L’INGIUSTIZIA DELLA LEGGE E LA CATARSI LETTERARIA

Giustino Salvato è un avvocato penalista affermato, affetto da una forma acuta di misantropia. Nella sua concezione, l’umanità è formata da viscidi e insidiosi scarafaggi, specialmente in alcune zone dove le infiltrazioni criminali si insinuano dappertutto e contaminano luoghi e coscienze. La sua valvola di sfogo è una stanza insonorizzata nella quale distrugge tutti gli oggetti che gli capitano a tiro. “Come un chiodo nel muro” di Tony Laudadio (Bompiani, pagg. 368) è un giallo atipico (il delitto principale e il relativo “colpevole” vengono svelati solo alla fine), la cronaca della settimana che sconvolgerà l’esistenza dell’avvocato Salvato e che lo costringerà a rivedere la sua tenace resistenza al male da cui non potrà più mantenere la giusta distanza. Il fragile compromesso su cui prova a tenersi in equilibrio viene messo a dura a prova da una serie di avvenimenti: una donna, rea confessa dell’omicidio del marito, che spunta da un passato ormai sepolto e un boss latitante che pretende di essere patrocinato nel suo percorso di calcolato pentimento. Si innescheranno una serie di conseguenze imprevedibili ed estremamente pericolose che sfuggiranno dalle mani dell’avvocato il quale assisterà impotente all’inesorabile sgretolamento delle sue ataviche certezze.

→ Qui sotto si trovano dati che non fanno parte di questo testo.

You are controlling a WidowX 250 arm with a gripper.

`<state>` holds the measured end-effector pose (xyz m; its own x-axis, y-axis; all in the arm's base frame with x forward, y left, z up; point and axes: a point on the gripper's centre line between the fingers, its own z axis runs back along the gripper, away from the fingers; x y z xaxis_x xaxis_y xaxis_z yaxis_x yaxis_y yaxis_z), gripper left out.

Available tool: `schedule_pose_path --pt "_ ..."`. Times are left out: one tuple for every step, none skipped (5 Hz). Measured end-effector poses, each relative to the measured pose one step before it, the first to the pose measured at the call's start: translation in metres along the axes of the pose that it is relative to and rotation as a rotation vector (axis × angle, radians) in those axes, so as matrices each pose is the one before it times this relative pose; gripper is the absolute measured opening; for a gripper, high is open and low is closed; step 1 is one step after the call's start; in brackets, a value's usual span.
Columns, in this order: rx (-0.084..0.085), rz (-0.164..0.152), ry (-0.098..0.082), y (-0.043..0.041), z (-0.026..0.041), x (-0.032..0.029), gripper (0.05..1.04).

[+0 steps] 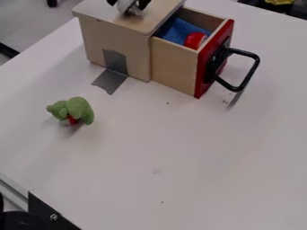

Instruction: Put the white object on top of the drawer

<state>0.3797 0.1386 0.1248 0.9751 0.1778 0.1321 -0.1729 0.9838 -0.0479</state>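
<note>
End effector [128,3]: at the top edge of the view, black fingers on either side of the white object, seemingly pinching it, though the crop makes this hard to confirm.
White object [128,6]: low over the cabinet's flat top; whether it touches the wood, I cannot tell.
Wooden cabinet [117,45]: upright on the white surface [180,157], with grey tape [110,81] running from its side down to the surface.
Drawer [174,63]: pulled open, red front and black handle [249,67] facing right, blue cloth [175,32] and a red item [195,40] inside.
Green soft toy [78,110]: on the surface, apart from the cabinet.
Risk at release: the rounded object could roll if let go too high, perhaps into the open drawer.
Risk at withdrawal: a finger brushing it while backing off could tip it over.
</note>
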Motion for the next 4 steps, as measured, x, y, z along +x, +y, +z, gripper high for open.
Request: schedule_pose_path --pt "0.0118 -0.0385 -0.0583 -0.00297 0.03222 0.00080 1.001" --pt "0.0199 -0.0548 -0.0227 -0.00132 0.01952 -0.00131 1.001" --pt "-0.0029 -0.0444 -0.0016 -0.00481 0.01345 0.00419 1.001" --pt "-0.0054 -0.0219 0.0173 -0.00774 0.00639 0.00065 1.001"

Il romanzo è quasi una seduta psicanalitica, che scandaglia ogni anfratto dell’anima del protagonista, ne esamina i sentimenti e gli affetti, ripercorre le tappe della sua giovinezza e il suo legame viscerale con il padre, fino a costringerlo a uscire dal suo isolamento, a mettere in discussione la sua ostinata esistenza. È un’indagine al microscopio sulle idiosincrasie, sulle ribellioni, sui pensieri sottaciuti. La storia è anche una riflessione sulla giustizia “che non ha niente a che fare con la legge”. È facile cogliere una feroce critica a tutto il sistema giudiziario zeppo di laceranti contraddizioni e di evidenti vessazioni. Forse la letteratura, che non ha codici né scorciatoie, è lo strumento per rendere più giusto il mondo, per affrancarlo dalla prepotenza e dalla tirannia degli uomini malvagi. La rivelazione finale arriva come un momento catartico inatteso, come una forma di espiazione che libera l’avvocato dalle sue responsabilità, una sentenza inappellabile che, lentamente ma inevitabilmente, comincerà a estrarre quel pesante chiodo dal muro.